In other words, you’ve won.

And even then, the pain still fresh and your lungs still heaving, you wonder what your family are doing and how long it’ll take to get home, and realize there’s nowhere else you’d rather be. Your mind replays the day—the choices, the mistakes, the luck, the mishaps, the joy, the pain. Every emotion you’ve ever known, coursing through you in the span of just twelve hours—an excruciating and exhilarating day. And as you try to convince yourself that it’s selfish, superfluous, and silly, you know that in the days to come, your inbox will ping to announce the next big event. One that’s longer, and even farther away. Which is to say, it makes even less sense than this one. So no, you’re not going. You’ve made up your mind. You’re done with this nonsense.

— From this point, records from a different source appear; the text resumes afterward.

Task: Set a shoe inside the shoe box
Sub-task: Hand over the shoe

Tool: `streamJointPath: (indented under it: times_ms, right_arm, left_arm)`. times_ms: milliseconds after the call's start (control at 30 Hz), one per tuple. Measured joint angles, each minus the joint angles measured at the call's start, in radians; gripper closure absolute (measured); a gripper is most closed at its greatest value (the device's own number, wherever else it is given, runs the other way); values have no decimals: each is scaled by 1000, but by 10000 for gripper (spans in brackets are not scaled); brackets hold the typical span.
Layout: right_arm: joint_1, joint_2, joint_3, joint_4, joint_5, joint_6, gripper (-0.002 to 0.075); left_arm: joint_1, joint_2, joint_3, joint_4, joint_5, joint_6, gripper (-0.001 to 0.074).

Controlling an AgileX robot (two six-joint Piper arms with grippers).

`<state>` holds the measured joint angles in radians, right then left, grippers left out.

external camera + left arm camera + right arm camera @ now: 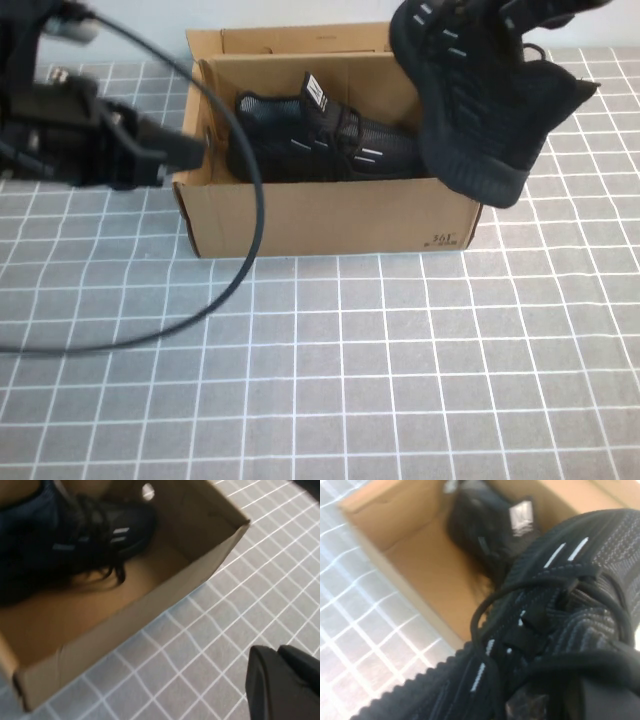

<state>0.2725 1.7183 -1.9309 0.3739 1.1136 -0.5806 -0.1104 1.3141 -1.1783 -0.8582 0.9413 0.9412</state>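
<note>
A brown shoe box (320,215) stands open at the back middle of the table. One black shoe (320,140) lies inside it along the far wall, seen also from the left wrist (75,540). A second black shoe (480,100) hangs tilted, sole outward, over the box's right end. My right gripper (570,690) is shut on this shoe (560,605) near its laces and is mostly cut off at the top of the high view. My left gripper (192,150) is shut and empty just outside the box's left wall, its fingers (280,685) over the mat.
A grey mat with a white grid (400,370) covers the table in front of the box. A black cable (255,220) loops from the left arm across the box's front left corner and down over the mat. The box lid flap (300,40) stands behind.
</note>
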Motion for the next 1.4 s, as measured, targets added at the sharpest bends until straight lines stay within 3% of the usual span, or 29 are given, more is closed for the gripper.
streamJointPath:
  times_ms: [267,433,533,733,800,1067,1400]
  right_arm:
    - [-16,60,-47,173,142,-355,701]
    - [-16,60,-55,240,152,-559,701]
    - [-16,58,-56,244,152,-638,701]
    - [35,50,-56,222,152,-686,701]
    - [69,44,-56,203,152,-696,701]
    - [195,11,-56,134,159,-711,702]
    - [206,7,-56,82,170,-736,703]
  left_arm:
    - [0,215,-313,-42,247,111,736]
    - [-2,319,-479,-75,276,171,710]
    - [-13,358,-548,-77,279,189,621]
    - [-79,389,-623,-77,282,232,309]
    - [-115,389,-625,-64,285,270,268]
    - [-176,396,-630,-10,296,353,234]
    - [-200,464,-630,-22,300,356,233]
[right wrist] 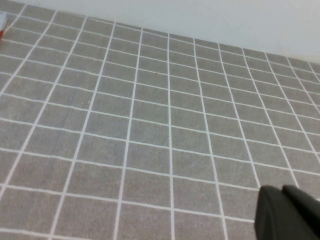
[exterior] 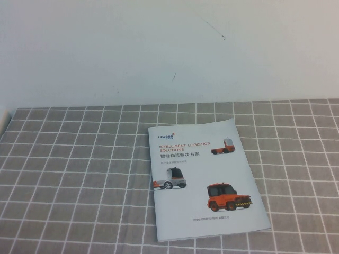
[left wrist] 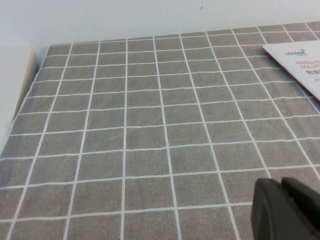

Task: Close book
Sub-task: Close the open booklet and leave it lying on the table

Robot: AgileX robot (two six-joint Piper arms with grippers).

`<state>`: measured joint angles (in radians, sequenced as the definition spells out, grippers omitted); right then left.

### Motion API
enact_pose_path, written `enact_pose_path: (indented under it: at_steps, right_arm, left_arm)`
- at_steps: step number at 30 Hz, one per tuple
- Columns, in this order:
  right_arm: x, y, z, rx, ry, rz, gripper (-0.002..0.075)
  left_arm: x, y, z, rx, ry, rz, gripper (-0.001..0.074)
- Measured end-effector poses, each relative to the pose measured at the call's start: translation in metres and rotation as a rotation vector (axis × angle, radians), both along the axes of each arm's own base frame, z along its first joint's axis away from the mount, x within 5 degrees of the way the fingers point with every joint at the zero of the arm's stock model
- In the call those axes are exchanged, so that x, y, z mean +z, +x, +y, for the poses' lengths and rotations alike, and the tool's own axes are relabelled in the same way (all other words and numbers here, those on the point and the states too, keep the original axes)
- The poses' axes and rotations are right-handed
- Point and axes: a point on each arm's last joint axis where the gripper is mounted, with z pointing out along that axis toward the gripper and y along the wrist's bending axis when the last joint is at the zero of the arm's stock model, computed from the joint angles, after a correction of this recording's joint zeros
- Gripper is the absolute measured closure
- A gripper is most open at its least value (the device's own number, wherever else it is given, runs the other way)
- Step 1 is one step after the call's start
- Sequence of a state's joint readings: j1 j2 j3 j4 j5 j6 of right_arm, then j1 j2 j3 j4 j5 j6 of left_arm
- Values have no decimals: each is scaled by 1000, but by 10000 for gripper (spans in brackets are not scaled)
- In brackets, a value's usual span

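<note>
Closed white vehicle-print booklet [exterior: 204, 182] lower centre on grey checked cloth [exterior: 79, 159]; left gripper [left wrist: 281, 195], right gripper [right wrist: 283, 200] above cloth, fingers together.

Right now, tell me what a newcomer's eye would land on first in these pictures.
The white book, its cover showing orange vehicles, lies closed and flat on the grey checked cloth, a little right of centre and toward the near edge. The left hand and right hand show only in their own wrist views, each shut over bare cloth and apart from the book.
</note>
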<state>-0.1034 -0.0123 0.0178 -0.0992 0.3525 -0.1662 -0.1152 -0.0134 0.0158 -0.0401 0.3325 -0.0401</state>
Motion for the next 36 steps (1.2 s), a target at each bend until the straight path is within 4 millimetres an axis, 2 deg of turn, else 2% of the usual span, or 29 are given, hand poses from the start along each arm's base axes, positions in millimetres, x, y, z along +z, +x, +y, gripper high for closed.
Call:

Until you go. Because with every passing day, the misery of the long and lonely road fades. And all those delusions of grandeur creep back in. These ideas infect you and condemn you to a rematch with the wilderness. And besides, it’s a really popular event and it fills up fast. So, when registration opens, your response is almost subconscious.

Click.

It’s really too bad dogs can’t walk themselves.

Miki Vuckovich is an age-group cyclocrosser and recipient of the DFL/RUFF Award at this year’s Mammoth Tuff event, an honor bestowed upon the rider who finishes dead fucking last.